What Happens if Someone Refuses to Provide Requested Information?


This is a common question, but an uncommon problem.  It is a logical question if one is coming from the world of family law litigation.  Why?  Because people are deceitful and hide or destroy evidence all the time.  Sometimes they get caught.  Sometimes they don't.  That's litigation.
In Collaborative Law, cases are supposed to operate differently.  People are expected to voluntarily cooperate in sharing information without going through all the formalities of litigation discovery.  To many attorneys, used to working with clients in litigation, it is hard to understand how or why a voluntary system would work.
The simple answer is that it is up to the attorneys and other professionals to screen out the bad apples, the clients who are inherently dishonest or who clearly aren't comfortable opening up everything.  Many of the bad apples aren't interested at all in trying to be cooperative and sharing information, so many problems are avoided.
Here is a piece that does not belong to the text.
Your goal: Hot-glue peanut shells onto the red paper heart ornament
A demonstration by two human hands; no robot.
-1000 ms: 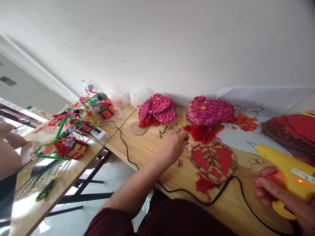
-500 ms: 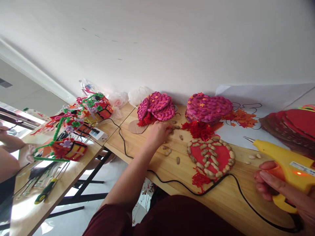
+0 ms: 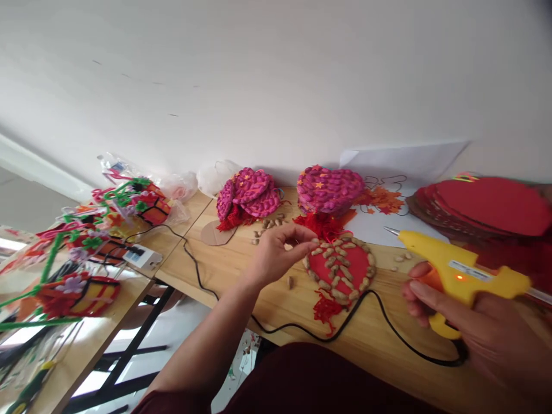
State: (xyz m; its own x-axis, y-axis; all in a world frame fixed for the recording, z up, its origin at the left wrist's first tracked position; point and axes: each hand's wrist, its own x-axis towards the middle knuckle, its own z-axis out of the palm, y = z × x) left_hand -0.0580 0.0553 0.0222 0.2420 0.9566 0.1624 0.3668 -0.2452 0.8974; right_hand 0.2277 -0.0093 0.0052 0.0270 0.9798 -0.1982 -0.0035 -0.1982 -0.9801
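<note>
A yellow hot glue gun [image 3: 457,270] is gripped in my right hand [image 3: 478,328], its metal nozzle pointing left and a small light glowing on its side. Thumb and forefinger of my left hand [image 3: 284,250] are pinched together on a peanut [image 3: 315,241], mostly hidden by the fingertips, at the upper left edge of a red heart [image 3: 357,260]. Peanuts line the heart's rim and form a branching pattern down its middle. A red tassel [image 3: 326,310] hangs from its lower end. Loose peanuts [image 3: 271,221] lie behind my left hand.
Stacks of pink braided hearts [image 3: 330,190] stand by the wall. Orange paper leaves [image 3: 382,199] lie on white paper, with red discs [image 3: 491,204] at right. The black cord [image 3: 297,329] crosses the table front. Decorated baskets [image 3: 81,293] and a power strip [image 3: 142,257] are at left.
My left hand has moved right and nearer, from the loose peanuts to the heart's edge. The view has turned right. My right hand still holds the glue gun.
</note>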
Still, there are some problems that come out, even from honest, well-intentioned people.  Maybe the information is embarrassing or showing certain information will likely lead to bigger fights, or maybe they are getting caught in some lies and react the way many people have tried in the past -- stonewalling.
If that happened, the options for dealing with it would be:  (This is assuming that the information exists, is available to at least one person and the information is deemed, by one or more of the professionals,  relevant to an important issue.)  Here are some possible courses of action:
  • Try to find the information through another source.
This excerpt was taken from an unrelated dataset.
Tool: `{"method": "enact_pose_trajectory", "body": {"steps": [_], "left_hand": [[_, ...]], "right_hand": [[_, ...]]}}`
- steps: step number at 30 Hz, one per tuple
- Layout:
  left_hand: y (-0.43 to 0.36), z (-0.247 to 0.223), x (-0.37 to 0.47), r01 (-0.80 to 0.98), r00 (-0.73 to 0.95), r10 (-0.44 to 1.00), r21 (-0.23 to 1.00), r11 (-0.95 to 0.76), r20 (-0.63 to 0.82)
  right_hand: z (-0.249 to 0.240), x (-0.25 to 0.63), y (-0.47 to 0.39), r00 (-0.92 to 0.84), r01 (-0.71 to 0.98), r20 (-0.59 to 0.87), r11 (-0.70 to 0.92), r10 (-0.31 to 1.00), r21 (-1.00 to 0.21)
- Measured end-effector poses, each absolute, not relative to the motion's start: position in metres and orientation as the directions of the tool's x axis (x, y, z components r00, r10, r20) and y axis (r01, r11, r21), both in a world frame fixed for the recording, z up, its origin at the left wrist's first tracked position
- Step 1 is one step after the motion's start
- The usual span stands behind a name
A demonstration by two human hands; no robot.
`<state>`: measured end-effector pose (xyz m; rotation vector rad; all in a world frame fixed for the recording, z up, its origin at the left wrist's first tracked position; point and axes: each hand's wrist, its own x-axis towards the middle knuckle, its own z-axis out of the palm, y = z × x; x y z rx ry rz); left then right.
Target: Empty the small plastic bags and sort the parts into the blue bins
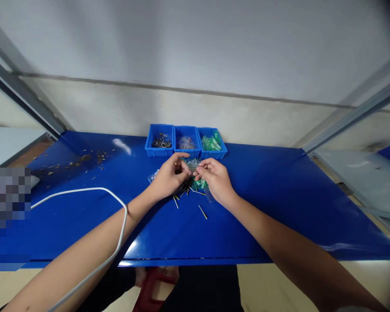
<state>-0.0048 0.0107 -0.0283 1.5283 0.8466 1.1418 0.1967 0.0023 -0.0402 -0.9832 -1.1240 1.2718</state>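
Note:
Above the blue table, my left hand (pixel 170 175) and my right hand (pixel 216 178) almost meet, fingertips closed in pinches. Between them is a thin rod-like piece (pixel 193 170), too small to make out clearly. Under and behind the fingers lies clear plastic packaging (pixel 192 163), partly hidden by the hands. A pile of thin dark metal pins (pixel 186 185) and some green pieces (pixel 199 184) lie below the hands. Nearer to me, a loose metal pin with a brass-coloured end (pixel 203 212) lies apart from the pile.
Three blue bins stand behind my hands: a left bin (pixel 160 152) of metal pins, a middle bin (pixel 187 128) with clear bags and a right bin (pixel 213 154) of green pieces. Brown debris (pixel 84 158) litters the table's left. A white cable (pixel 94 189) crosses my left forearm.

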Motion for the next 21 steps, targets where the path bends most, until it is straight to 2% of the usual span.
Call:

  • The party's attorney would talk with the client to try to gain cooperation.
  • The mental health professional or the financial professional would talk with the party.
Possible termination.  If none of those steps works, the professionals and the other party have the right to terminate the process or to continue the process without the information.  If the process is terminated, both sides will need to hire new attorneys to complete the legal action.  The threat of that additional expense might be enough to gain cooperation.  If the case moves to litigation, it's likely that the information can be ordered to be produced, but there's still no guarantee of compliance.  Of course, a judge can make the uncooperative party pay for it at the decision time.
Many people considering Collaborative Law wonder about how to force the other side to disclose necessary information.  In reality, it's mostly a theoretical question.  In over 10 years of doing Collaborative cases, I can't remember a single case where requested  information was withheld. That may be because the people choosing Collaborative are already willing to follow the rules and be cooperative.  In addition, the professionals are careful at the outset to not start up a case where someone likely won't abide by the rules and practices of Collaborative Law.
Bottom Line:  Don't worry about whether information will be provided.  It hasn't been a problem so far.